:: THE DATA

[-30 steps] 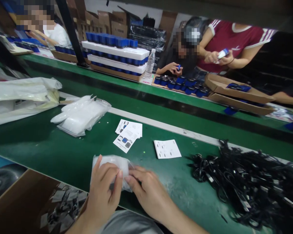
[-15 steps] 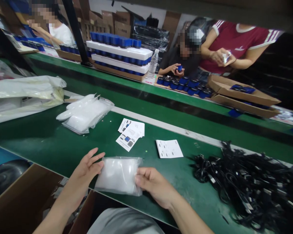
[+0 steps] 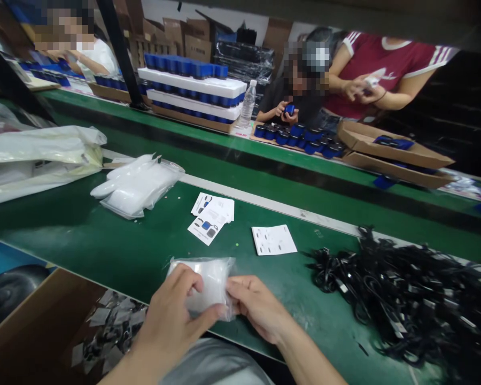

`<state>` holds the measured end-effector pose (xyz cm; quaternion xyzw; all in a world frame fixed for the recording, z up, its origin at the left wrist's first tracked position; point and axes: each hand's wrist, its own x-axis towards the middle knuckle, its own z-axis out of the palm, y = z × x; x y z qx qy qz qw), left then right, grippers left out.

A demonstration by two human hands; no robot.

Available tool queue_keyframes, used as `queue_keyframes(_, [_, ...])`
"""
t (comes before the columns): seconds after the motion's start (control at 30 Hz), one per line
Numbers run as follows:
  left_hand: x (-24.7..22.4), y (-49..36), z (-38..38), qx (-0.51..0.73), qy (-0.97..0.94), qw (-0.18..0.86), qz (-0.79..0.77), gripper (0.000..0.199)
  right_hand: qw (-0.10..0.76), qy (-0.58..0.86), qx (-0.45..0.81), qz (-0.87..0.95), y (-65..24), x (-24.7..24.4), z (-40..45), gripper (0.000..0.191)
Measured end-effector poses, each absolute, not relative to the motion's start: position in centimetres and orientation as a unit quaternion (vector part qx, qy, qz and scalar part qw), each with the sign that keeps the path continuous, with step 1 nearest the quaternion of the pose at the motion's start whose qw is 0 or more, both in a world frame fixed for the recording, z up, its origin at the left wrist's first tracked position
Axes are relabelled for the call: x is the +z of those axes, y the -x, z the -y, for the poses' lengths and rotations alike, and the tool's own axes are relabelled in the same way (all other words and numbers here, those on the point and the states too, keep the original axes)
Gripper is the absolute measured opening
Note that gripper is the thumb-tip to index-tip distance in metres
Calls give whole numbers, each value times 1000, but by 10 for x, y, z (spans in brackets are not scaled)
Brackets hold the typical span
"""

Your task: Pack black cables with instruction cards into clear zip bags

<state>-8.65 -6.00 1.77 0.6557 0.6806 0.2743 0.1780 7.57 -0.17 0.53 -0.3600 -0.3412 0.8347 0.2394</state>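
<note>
My hands work at the near edge of the green belt table (image 3: 104,230). Between them is a clear plastic bag (image 3: 210,283) with soft white material inside. My left hand (image 3: 176,305) grips the bag from the near left, fingers curled over its face. My right hand (image 3: 256,305) pinches its right side. Farther up the belt lie a pile of similar white-filled clear bags (image 3: 138,187), a small stack of printed instruction cards (image 3: 210,216) and a single white card (image 3: 273,240). A large heap of black cables (image 3: 401,299) sits to my right.
A white plastic sack (image 3: 36,149) lies at the left. A cardboard box (image 3: 32,326) sits below the table's near edge. Across a second belt, co-workers handle small blue-topped items beside white trays of them (image 3: 192,80) and a water bottle (image 3: 246,104).
My left hand has come back from its spread position beside the bag and now grips it. The bag sits slightly farther right and is more covered by my fingers.
</note>
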Motion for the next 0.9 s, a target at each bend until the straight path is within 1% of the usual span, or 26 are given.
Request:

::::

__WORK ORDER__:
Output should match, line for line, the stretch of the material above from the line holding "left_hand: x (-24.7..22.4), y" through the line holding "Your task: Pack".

__EXERCISE ANSWER__:
  left_hand: x (-24.7..22.4), y (-49..36), z (-38..38), qx (-0.51..0.73), qy (-0.97..0.94), qw (-0.18..0.86), qz (-0.79..0.77), gripper (0.000..0.199)
  right_hand: qw (-0.10..0.76), qy (-0.58..0.86), qx (-0.45..0.81), qz (-0.87..0.95), y (-65..24), x (-24.7..24.4), z (-40..45), gripper (0.000..0.191)
Measured end-effector poses, each absolute, not relative to the motion's start: position in centimetres and orientation as a unit quaternion (vector part qx, qy, qz and scalar part qw), each with the sign that keeps the path continuous, with step 1 nearest the quaternion of the pose at the motion's start whose qw is 0 or more, both in a world frame fixed for the recording, z up, its origin at the left wrist's first tracked position
Axes are relabelled for the call: x is the +z of those axes, y the -x, z the -y, for the poses' lengths and rotations alike, and the tool's own axes are relabelled in the same way (all other words and numbers here, those on the point and the states too, keep the original axes)
Gripper is the absolute measured opening
Note that gripper is the thumb-tip to index-tip distance in metres
Calls give whole numbers, each value times 1000, but by 10 for x, y, z (spans in brackets are not scaled)
Brackets hold the typical span
"""

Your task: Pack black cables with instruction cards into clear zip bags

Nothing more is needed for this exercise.